I'd like to add that I'd love this feature. Currently, I have to comment out nodes in my pipelines and add their outputs to the inputs of the pipeline. That's really tedious and seems like an anti-pattern.
(Our team is working on this and plan to open-source)
Linking: https://github.com/kedro-org/kedro/issues/2410
xref change capture https://github.com/kedro-org/kedro/issues/221
To me, the main difficulty is that doing this requires making assumptions about the node functions, in particular that they're pure, i.e. that they don't have any spurious inputs, like randomness, the current date, and so on. If we assume so, then doing some sort of hashing on the inputs is technically sufficient.
As I said in #221, this would make kedro run
no longer stateless.
Related Update: our team open-sourced pycodehash
just now, and are working on a Kedro runner that is able to skip cached datasets and nodes.

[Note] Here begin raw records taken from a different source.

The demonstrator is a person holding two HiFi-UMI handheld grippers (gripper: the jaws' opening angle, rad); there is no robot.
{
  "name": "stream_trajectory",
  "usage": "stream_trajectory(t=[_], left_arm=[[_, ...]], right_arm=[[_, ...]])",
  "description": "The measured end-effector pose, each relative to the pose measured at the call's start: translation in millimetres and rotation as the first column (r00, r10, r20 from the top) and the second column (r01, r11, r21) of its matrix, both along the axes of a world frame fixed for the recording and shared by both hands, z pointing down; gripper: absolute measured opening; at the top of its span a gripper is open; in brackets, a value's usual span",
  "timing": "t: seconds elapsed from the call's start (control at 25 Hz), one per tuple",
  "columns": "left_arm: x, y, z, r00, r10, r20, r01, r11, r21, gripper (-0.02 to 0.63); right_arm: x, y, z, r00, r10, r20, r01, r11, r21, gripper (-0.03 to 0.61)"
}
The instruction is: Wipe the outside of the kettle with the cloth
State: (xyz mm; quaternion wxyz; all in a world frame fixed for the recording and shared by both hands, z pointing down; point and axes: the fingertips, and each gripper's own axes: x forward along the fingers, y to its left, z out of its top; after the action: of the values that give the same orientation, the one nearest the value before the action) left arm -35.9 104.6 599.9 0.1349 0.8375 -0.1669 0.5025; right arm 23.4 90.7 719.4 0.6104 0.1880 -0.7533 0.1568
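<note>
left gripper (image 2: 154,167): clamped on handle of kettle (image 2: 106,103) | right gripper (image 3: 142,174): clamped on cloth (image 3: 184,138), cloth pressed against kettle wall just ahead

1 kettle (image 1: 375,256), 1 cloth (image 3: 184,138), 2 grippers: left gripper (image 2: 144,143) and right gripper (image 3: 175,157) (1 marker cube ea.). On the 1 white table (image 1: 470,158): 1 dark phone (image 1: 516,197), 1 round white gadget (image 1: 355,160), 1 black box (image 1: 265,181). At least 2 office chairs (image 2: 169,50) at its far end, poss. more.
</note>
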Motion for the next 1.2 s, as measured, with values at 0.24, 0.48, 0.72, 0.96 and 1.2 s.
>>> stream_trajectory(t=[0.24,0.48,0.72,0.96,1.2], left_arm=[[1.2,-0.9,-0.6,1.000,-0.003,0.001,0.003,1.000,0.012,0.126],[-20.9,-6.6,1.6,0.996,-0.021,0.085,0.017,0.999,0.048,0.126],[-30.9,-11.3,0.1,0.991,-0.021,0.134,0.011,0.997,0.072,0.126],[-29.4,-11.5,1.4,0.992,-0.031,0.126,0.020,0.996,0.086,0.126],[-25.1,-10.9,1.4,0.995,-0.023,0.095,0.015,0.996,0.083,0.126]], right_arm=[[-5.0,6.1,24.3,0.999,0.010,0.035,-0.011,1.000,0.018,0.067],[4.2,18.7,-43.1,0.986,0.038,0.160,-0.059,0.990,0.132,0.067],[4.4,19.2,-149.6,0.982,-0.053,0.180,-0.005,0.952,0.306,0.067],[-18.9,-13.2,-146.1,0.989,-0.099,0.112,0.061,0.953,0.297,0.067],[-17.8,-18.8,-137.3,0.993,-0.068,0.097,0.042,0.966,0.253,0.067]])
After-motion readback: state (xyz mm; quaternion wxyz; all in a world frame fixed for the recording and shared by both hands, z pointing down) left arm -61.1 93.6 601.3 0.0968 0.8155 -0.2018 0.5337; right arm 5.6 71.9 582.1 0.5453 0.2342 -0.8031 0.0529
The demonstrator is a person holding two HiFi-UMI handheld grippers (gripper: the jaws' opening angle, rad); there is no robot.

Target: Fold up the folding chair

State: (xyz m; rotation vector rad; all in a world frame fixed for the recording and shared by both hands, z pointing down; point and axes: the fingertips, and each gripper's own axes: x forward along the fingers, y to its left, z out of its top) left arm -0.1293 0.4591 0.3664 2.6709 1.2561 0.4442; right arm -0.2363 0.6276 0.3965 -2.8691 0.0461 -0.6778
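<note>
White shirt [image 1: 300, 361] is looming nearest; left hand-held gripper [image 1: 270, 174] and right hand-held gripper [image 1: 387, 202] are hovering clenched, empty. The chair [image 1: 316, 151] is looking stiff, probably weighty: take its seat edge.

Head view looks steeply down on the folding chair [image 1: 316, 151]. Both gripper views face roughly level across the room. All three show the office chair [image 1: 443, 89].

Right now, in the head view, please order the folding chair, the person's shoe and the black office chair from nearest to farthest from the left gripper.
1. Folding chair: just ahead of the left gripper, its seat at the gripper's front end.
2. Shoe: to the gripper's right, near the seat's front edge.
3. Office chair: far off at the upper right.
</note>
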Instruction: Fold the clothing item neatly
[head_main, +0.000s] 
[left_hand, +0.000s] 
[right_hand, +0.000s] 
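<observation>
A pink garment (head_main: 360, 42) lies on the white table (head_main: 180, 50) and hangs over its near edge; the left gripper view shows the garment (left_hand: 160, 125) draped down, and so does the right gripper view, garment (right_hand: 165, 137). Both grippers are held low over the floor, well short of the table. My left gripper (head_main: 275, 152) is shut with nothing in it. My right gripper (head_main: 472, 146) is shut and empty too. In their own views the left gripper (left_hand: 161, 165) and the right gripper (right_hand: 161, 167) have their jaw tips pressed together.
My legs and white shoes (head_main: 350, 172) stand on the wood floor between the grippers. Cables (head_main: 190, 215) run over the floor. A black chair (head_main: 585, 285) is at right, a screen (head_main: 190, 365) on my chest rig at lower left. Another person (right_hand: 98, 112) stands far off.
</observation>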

@sbrugman I was having a look at PyCodeHash, looks superb!
One question: what can we do for cases like these?
def preprocess_data(df: pl.DataFrame) -> pl.DataFrame:
now = dt.datetime.now()
if now.minute % 2 == 0:
raise Exception("boom")
return df.head()
? These would effectively be cached, am I right?
This one is not deterministic. The random component (time) should be a parameter/dataset in order for this to work.
(Idempotent pipelines are required)
Closed #221 as a duplicate of this one. The former is older and has some extra context.
Previously: #30, #25, #82.
After showing Kedro to a data scientist, this was the first thing they asked. They were familiar with DVC.